At his party, he had been forced to listen to a friend urging him, for his own good, to give up a girl who had in fact refused to see him for months. He felt himself shrinking. A friend said, ‘We opened our old Christmas pudding – the one reputed to have been sent by Marx: but it couldn’t have been more than thirty years old, at the most.’

‘I hear they have an attested specimen in Amsterdam.’

‘That’s most unlikely.’

‘He's very witty and he sells dogs.’

‘We don’t need to smash the unions now – and we’ve such a technological start ....’

‘Sure it fell down, but we’d sold it by then.’

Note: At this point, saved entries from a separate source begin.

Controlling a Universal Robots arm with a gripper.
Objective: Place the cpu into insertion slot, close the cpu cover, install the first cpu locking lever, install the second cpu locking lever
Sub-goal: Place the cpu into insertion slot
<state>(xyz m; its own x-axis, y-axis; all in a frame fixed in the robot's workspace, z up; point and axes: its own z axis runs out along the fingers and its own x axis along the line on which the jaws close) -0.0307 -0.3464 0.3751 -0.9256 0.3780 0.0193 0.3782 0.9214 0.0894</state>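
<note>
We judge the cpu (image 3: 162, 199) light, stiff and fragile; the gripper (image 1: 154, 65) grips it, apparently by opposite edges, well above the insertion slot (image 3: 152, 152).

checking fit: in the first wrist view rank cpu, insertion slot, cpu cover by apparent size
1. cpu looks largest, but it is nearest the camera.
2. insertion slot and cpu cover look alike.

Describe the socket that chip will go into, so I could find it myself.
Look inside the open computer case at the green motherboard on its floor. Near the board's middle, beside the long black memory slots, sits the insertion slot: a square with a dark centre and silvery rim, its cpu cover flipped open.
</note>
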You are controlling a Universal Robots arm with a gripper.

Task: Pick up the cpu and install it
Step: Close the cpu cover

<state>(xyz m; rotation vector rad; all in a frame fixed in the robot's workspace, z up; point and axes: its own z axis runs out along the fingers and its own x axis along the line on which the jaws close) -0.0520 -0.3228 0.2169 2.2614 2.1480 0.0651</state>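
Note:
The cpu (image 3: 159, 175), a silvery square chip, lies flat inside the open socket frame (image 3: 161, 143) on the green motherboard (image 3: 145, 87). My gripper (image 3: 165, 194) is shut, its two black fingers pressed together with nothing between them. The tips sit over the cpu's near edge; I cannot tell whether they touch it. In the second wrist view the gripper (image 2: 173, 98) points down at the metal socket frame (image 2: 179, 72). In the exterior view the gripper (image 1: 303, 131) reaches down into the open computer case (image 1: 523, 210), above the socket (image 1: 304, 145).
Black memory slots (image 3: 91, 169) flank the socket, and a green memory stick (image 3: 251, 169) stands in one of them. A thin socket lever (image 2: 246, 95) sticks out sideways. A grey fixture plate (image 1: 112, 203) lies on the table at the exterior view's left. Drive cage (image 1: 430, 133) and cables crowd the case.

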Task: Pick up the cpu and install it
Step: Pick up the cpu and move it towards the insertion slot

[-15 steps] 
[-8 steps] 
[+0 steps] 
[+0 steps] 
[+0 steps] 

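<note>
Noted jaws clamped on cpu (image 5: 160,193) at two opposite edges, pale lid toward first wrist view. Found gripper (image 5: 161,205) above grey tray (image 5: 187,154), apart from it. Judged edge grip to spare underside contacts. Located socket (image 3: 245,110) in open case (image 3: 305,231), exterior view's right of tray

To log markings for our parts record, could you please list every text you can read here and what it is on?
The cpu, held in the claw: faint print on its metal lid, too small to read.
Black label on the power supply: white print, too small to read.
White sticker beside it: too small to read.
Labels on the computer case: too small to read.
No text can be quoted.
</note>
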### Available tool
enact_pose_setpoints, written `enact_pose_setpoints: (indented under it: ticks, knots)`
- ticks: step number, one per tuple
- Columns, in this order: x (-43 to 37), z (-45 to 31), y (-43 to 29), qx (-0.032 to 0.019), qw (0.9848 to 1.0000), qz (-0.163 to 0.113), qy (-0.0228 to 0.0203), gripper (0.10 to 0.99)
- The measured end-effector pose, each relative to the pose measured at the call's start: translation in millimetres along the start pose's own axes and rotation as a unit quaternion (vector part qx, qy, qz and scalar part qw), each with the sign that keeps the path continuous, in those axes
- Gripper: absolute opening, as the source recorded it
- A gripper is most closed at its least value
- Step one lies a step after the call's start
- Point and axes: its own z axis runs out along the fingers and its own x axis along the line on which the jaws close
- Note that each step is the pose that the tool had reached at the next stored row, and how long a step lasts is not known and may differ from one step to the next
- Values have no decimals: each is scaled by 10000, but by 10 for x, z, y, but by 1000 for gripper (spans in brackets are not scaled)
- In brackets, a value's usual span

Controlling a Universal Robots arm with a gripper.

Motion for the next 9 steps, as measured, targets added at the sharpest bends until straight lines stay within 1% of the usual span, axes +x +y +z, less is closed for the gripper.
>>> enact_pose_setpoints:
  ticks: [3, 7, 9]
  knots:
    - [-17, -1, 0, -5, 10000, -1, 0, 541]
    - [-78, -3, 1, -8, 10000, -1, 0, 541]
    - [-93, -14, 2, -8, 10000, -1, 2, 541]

Somewhere in Montenegro hay was being sledded out to grateful sheep: in England, though it was midway to dawn, trucks still bothered the late and early hares. If only he could find someone who could touch him – not for nostalgic reasons, to cure an illness, or to reawaken their own youth. But someone new, to whom his opinions staled by so much swashing around in his head seemed affronting and delightful. Those washers and jetons from the dark – perhaps these were really sovereigns? Would some young girl, fresh and exultant from her struggles with the Lincolnshire squirearchy, love him for his verbal coinage, as one loves the man in the next cell who taps ‘Comrade’ on the wall? Much more likely his evening (or morning) would be taken up with considering when to change from beer to doubles, and whether he had been asleep at the bar.

    ‘All Englishmen are tired,’ said the inscription over the staff college gateway – or was it a motto on the wall of that imperial banting-house where the tired servants of the queen went to sweat off their colonial surplus?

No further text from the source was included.